Semear o paraíso
Cada criança e seu presépio nos ensinam a abrir espaço no inferno para a luz que apenas elas são capazes de irradiar.
Anna Luiza Calixto
Podemos encontrar, por todo o Brasil, presépios a todos os moldes. Em casas, apartamentos, barracos e ocas iremos conhecer manjedouras simples que carregam em si a maior opulência humana: uma nova vida.
Pude conhecer Marias solitárias, educando quatro ou cinco crianças por sua própria conta. Bem como conheci Josés dando seu sangue para proteger e zelar por seus pequenos. Marias em sofrimento, em violência, em miséria. Josés sem saber de onde extrair forças, em desespero. Presépios cercados de amor, de esperança e de fé.
Presépios brasileiros que tem em seu berço alguém em comum: meninos e meninas – filhos deste solo – que trazem à tona o melhor de cada Maria, de cada José. Crianças que representam em cada lar o que o menino Jesus representou e representa com sua vinda ao nosso mundo: empatia, bondade, paz e, mais do que qualquer outra virtude, o amor. Um amor divinal, cuja desmesura a humanidade desconhecia. Um amor de sacrifício, de renúncia, de promessas e alianças. O amor que nos une a cada encerramento de ano e nos mantém por todos os dias.
Pois é através deste amor que recebemos inspiração para cuidar de tantos meninos Jesus brasileiros, zelar para que todos tenham suas manjedouras, Marias e Josés para olhar por cada um e, como não poderia deixar de ser, nós (como os Reis Magos) para – guiados por uma única luz – entregar o que temos de melhor por nossas crianças e adolescentes.
Em cada presépio encontraremos luz. Onde há crianças – mesmo em lares onde só se vê escuridão – há possibilidade de abrir espaço no inferno e semear o paraíso.
O Natal é sobre cultivar o paraíso através da semente mais preciosa: nossas pequenas estrelas guias. Oro para que esta luz possa irradiar nos presépios de maior sofrimento, propalando bençãos e não nos permitindo esquecer – assim como do menino Jesus – da menina Araceli, do menino Bernardo, da menina Agatha Félix. Dos meninos e meninas soterrados em Paraisópolis. Dos meninos e meninas vítimas da obscuridade e perversidade humana, que buscamos esquecer em celebrações cristãs.
Para preservar a força de tal festividade é que não podemos esquecer que aqui celebramos o nascimento de um refugiado, pobre, perseguido e torturado por pregar a justiça social e o amor – pautas e lutas que o conduziram para o sacrifício. Passam os séculos, mas o povo ainda escolhe Barrabás.

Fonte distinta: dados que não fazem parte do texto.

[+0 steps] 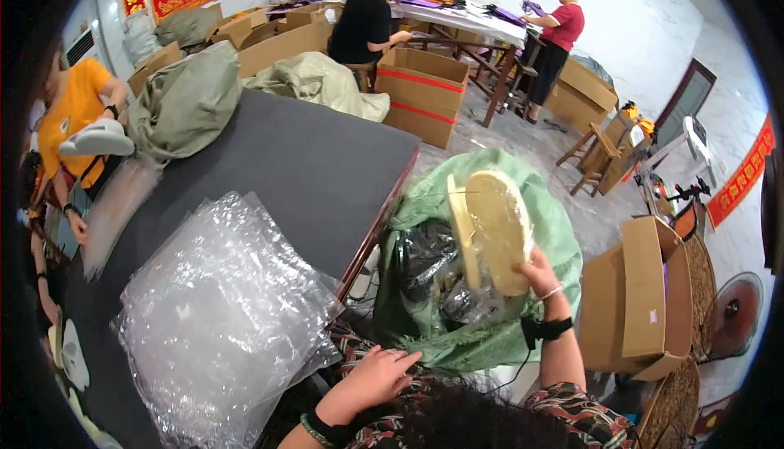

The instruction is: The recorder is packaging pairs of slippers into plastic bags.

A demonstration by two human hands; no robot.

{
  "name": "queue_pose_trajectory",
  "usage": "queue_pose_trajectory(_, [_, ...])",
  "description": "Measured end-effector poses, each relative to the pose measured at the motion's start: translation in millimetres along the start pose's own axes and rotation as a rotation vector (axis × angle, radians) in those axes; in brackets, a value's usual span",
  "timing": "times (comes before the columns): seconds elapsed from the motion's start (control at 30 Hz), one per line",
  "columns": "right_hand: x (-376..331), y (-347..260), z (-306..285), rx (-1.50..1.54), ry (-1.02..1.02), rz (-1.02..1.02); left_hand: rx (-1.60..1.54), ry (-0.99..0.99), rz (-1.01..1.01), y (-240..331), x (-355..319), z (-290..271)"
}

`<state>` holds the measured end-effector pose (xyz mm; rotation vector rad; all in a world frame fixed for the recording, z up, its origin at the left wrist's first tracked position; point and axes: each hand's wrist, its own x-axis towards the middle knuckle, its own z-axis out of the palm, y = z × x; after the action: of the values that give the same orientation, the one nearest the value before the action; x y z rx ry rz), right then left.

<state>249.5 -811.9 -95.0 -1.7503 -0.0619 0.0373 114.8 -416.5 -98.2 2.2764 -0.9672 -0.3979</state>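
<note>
My right hand (535, 273) grips a pair of pale yellow slippers (500, 224) in a clear plastic bag, above the mouth of a green woven sack (559, 236). Inside the sack lie dark items (426, 257) in clear wrapping; their exact kind is hard to make out. My left hand (380, 379) rests low by the sack's near left edge, fingers stretched out and holding nothing. Whether its fingertips touch the sack I cannot tell. To its left, a wide stack of clear plastic bags (220, 310) lies on the dark tabletop (318, 151), partly over its edge.
At the left, a person in orange (86, 93) handles light grey slippers (96, 137) and a clear bag (122, 204). An olive sack (184, 106) sits on the table's far corner. Cardboard boxes (420, 93) stand beyond; another box (637, 302) is at right. Several people work behind.
</note>
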Motion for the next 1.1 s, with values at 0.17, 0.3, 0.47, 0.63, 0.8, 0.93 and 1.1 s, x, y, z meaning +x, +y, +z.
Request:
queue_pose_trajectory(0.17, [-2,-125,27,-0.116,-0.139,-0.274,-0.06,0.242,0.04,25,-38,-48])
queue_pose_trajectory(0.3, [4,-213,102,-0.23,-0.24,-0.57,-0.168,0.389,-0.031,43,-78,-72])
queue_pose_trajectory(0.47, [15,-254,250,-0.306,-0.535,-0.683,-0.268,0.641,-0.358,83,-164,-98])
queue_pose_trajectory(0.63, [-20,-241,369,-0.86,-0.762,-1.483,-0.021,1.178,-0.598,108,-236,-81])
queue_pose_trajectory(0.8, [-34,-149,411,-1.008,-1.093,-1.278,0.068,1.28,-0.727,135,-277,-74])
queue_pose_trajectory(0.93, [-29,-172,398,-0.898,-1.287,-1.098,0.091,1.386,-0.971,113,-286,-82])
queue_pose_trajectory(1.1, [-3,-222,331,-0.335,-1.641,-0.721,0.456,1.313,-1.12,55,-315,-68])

Para nós, desejo motivos para celebrar ao olhar por nossos meninos e meninas. Toda criança é nossa criança e cada uma delas tem em si a bondade e o amor capazes de abrir espaço no inferno. O Natal nos traduz nascimento, esperança e a vida na sua forma mais empírica. O Natal são nossas crianças. E nossas crianças têm tudo o que nos desejo neste e em todos os anos: luz para as manjedouras mais obscuras e esperança para semear o paraíso onde tudo o que conhecemos é o inferno. O mundo é o nosso presépio.